Back to the basics approach approved by Rick Langenberg
The Teller County commissioners can put their Ebenezer Scrooge disguises away, at least for several more months.
Last week, the commissioners approved a $25.4 million budget for 2011 that they describe as extremely lean, but not requiring them to sharpen their fiscal axes in order to make sweeping cuts.
Due to the failure of three statewide ballot measures last November, calling for the slashing of billions in taxes and fees, county officials weren’t forced to make big reductions in services and employees for next year. And compared to other nearby counties. Teller government leaders won’t have to do any furloughs, shut down certain buildings and eliminate departments.
“We have done very well,” said Commission Chairman Bob Campbell, in describing Teller’s ability to weather the economic storm relatively unscathed.
Campbell heavily complimented the community and county’s conservative direction as its real economic savior. He explained that other counties that wagered on growth projections and are now paying the price.
“We don’t bet on the take,” said Campbell, who wasn’t afraid to convey his fiscal opinions during his next to final meeting as a Teller commissioner. According to Campbell, the county has opted to freeze departmental spending limits to those of 2005 levels.
Still, he cautioned that the county has some big financial challenges to confront. “We don’t have a lot of money to spare,” said the commission chairman. “There is no cushion.”
According to Campbell, the county has proposed a status quo budget that is about $100,000 smaller in scope than 2010. But compared to 2009, it represents a 4.5 percent decline. The reduced level of spending is a byproduct of smaller grants and less tax revenue. By comparison, the county raked in $3.3 million in grants in 2009, compared to a little more than $400,000 for next year.
Plus, the county took the approach of not filling many vacated positions. According to Commissioner Jim Ignatius, the county didn’t replace 15 vacated positions that occurred in the last year and a half through resignations and terminations. “That is what saved us,” said Ignatius during a budget meeting last fall.
At last week’s final hearing, Campbell said the basic focus of the 2011 budget is to “take care of our services and take care of our employees.”
The board chairman believes the final budget achieves these objectives, but doesn’t leave much room for additional spending. “It’s pretty tight. In some regards, that’s okay,” explained Campbell.
The commissioners’ financial direction got the support of another new elected leader. Newly-elected clerk and recorder Judith “JJ” Jamison complimented the work of the commissioners and other officials in controlling costs during last week’s hearing.
“They have been good stewards (of the county’s money). More and people are recognizing that,” said Jamison.

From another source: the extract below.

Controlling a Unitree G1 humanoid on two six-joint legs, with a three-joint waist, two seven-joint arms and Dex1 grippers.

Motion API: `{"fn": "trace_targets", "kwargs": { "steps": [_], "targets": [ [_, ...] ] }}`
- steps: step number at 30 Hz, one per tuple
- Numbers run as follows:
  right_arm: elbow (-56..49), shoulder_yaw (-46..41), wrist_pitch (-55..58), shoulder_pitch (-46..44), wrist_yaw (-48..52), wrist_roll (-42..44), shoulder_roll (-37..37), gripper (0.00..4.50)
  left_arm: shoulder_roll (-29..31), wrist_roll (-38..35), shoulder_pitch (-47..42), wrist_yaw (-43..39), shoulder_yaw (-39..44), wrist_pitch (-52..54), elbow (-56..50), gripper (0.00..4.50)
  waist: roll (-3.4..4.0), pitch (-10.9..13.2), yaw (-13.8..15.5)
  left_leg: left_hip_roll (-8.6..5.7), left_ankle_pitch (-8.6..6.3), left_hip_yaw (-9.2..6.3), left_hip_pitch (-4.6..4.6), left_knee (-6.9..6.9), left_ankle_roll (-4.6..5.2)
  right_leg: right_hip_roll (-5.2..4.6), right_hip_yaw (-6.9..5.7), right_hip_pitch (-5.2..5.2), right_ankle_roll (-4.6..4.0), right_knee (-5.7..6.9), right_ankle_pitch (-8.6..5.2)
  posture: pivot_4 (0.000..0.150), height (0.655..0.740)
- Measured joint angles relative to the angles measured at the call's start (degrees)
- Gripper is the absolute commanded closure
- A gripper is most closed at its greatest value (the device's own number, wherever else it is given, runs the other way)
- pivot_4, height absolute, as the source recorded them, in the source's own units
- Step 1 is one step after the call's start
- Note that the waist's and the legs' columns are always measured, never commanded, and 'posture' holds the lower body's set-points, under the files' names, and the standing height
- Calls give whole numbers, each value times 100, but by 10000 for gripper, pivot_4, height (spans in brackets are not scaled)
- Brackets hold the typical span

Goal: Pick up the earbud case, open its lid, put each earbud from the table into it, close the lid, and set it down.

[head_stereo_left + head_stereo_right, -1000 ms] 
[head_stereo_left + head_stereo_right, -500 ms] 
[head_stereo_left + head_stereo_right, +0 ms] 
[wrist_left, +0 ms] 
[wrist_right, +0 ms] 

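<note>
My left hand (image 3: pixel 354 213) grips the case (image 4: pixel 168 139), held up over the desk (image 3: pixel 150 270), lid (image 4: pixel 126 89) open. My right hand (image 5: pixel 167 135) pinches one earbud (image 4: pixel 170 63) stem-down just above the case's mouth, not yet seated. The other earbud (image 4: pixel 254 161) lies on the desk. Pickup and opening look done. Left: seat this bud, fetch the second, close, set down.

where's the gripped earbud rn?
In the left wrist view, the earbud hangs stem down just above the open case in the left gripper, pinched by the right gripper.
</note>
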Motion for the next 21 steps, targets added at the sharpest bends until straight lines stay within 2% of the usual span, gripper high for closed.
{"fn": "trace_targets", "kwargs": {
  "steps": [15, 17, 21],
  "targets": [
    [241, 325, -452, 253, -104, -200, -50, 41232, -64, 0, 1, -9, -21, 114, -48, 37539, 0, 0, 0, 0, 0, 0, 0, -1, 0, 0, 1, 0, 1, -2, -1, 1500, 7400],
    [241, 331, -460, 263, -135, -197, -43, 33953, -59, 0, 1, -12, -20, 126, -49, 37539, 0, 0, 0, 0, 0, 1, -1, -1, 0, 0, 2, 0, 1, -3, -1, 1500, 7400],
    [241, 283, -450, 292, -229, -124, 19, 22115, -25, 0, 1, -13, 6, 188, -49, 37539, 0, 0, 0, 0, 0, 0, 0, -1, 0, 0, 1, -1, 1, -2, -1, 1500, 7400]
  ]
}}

Still, the county is not out of the woods with its 2011 fiscal blueprint. The county’s nuts and bolts general fund only calls for a reserve surplus of $1.4 million, about $1 million less than 2010. And once again, the county’s jailhouse in Divide continues to plunge further into the red with the 100-bed-plus facility becoming more of a financial albatross for the Teller government. The county’s jail enterprise fund is projecting a $3.6 million accumulated deficit by the end of the year.
During last week’s meeting, Campbell stated that the commissioners want to have more talks with Teller County Sheriff Mike Ensminger to discuss the jail’s financial plight. For several years, the county has struggled financially with the jail due to the difficulty of filling up the facility with prisoners from outside the area and from previous infrastructure costs. This situation was compounded by the cancelling of a previous lucrative contract the county had with the Colorado Department of Corrections.
As for other budget challenges, the county has been forced to put on hold its effort to move more offices into a proposed government center in Divide. About a year ago, the county opened its new public works facility in Divide. This facility, which houses the transportation, fleet and maintenance departments, was to serve as the kick-off for a major move to consolidate more services in Divide.
According to the county’s budget summary, the Teller government will renew this focus once the economy improves.
Also, residents may not see as many high-dollar paving projects next year due to a smaller amount of state grants.